Segundo Todeschini, antes da medida, o aterro recebia em média 600 toneladas por dia de entulhos. O volume caiu para menos de 40% na última semana.
Presidente da Associação de Transportadores de Caçambas Estacionárias, Guacira Ramos da Silva diz que a paralisação será por tempo indeterminado, ou pelo menos até os caçambeiros conseguirem uma nova área para a triagem dos materiais. Sem o depósito de Canoas, a opção seria uma área no bairro Sarandi, na Capital, ainda sem licença de operação.

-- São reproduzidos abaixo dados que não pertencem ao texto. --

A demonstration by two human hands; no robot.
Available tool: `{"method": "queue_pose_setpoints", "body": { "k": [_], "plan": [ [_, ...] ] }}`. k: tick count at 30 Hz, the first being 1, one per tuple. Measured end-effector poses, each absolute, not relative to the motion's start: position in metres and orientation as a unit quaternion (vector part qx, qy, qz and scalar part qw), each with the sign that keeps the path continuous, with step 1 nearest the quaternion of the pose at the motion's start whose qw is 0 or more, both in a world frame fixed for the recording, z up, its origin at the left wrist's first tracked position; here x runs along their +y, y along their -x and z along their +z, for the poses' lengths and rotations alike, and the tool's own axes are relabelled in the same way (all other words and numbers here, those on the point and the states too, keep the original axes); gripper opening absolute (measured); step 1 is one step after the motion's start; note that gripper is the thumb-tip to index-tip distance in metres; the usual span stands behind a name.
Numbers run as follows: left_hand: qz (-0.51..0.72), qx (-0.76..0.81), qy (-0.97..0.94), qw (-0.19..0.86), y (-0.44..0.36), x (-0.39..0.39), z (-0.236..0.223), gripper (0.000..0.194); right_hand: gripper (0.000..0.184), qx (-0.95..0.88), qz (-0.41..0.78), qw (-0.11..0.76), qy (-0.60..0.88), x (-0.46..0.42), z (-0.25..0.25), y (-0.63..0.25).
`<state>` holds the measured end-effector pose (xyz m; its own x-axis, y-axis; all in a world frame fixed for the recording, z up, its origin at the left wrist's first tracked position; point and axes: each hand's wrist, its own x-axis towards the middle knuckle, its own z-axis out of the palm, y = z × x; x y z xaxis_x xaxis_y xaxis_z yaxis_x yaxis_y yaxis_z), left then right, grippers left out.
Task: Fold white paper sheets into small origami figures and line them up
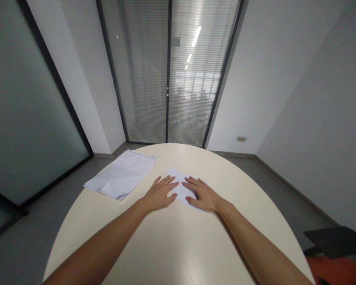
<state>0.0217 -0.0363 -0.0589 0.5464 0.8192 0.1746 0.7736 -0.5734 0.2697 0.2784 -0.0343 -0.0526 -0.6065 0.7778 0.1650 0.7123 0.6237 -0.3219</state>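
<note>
A small white sheet of paper (182, 193), perhaps folded, lies flat on the cream table, partly covered by my hands. My left hand (161, 193) rests at its left side, palm down, fingers spread. On the right part of the paper lies my right hand (203, 194), also palm down with its fingers apart. Neither hand grips anything. Left of my left hand is a loose stack of larger white sheets (123, 174), with creases across the top one.
The round table (154, 245) fills the lower middle. An orange and black chair (338, 253) stands at the lower right. Glass panels with blinds (148, 79) rise beyond the table, and a wall socket (241, 139) is on the right.
</note>
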Motion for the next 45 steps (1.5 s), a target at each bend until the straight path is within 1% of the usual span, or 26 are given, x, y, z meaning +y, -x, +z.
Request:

- Todo mundo faz obra, mas ninguém quer saber para onde vai o material. Se não tem local para depositar o lixo, a prefeitura não deveria liberar as obras - diz Guacira.
Na falta de opção, alguns caçambeiros admitem que acabam depositando o material em locais irregulares, como vilas e terrenos baldios.
Outro lado da história, explicado por Mauro Gomes de Moura, supervisor da Secretaria de Meio Ambiente de Porto Alegre, é que a cidade possui diversos pontos de recebimento de resíduos, e não falta local para a acomodação deste material. Conforme ele, os caçambeiros protestam porque querem receber o pagamento do empreiteiro mas não querem pagar para depositar o material em um local licenciado.
- Falta os empresários se conscientizarem de que a destinação final e a separação dos materiais é responsabilidade deles. A prefeitura de Canoas tem toda razão neste ponto. Eles não precisam receber os resíduos de Porto Alegre. O recolhimento deve ser responsabilidade dos empreendedores - afirma Moura.
DMLU procura locais para descarte privado
Diretor-geral do Departamento Municipal de Limpeza Urbana (DMLU), André Carús diz que a prefeitura não tem obrigação legal de criar um local para a iniciativa privada descartar seus resíduos. Carús explica que a cidade tem áreas privadas licenciadas para receber esses materiais, mas muitas delas operam na clandestinidade.
- Estamos procurando viabilizar áreas que recebam materiais desses caçambeiros, os intermediários entre descartadores e receptores. Esperamos que o Beco João Paris, próximo a Fiergs, no Sarandi, seja liberado em breve - afirma o diretor do DMLU.
Diariamente, cerca de 2,2 mil toneladas de entulhos são geradas na Capital. Desse total, 600 toneladas são coletadas em locais de focos irregulares. Um dos pontos clássicos de depósito clandestino é a orla do Guaíba, nas proximidades da Usina do Gasômetro e do Estádio Beira-Rio. De acordo com o novo Código de Limpeza Urbana, o descarte desse material gera uma multa gravíssima, cujo valor ultrapassa R$ 4,3 mil. No caso da beira de rios, a multa também pode ser aplicada pela Smam.
O que diz a legislação
De acordo com a Resolução nº 307, de 2002 do Conselho Nacional do Meio Ambiente (Conama), e conforme a Lei Municipal 10.847/2010, a responsabilidade pelo descarte desses resíduos é dos próprios geradores, exceto para os com descargas máximas de até 0,5 metro cúbico por dia. A lei institui o Plano Integrado de Gerenciamento de Resíduos da Construção Civil do Município de Porto Alegre.
Advogado e professor na área ambiental, Gustavo Trindade explica que a nova lei de resíduos urbanos responsabiliza o próprio gerador do resíduo pelo seu destino e separação. Segundo ele, à prefeitura caberia o papel da fiscalização por meios das secretarias de Meio Ambiente e Limpeza Urbana:
- A ausência de uma fiscalização mais efetiva faz com que muitos empreendedores descartem de forma irregular. Enquanto isso acontecer, não haverá motivo para novas empresas deste ramo se instalarem por aqui.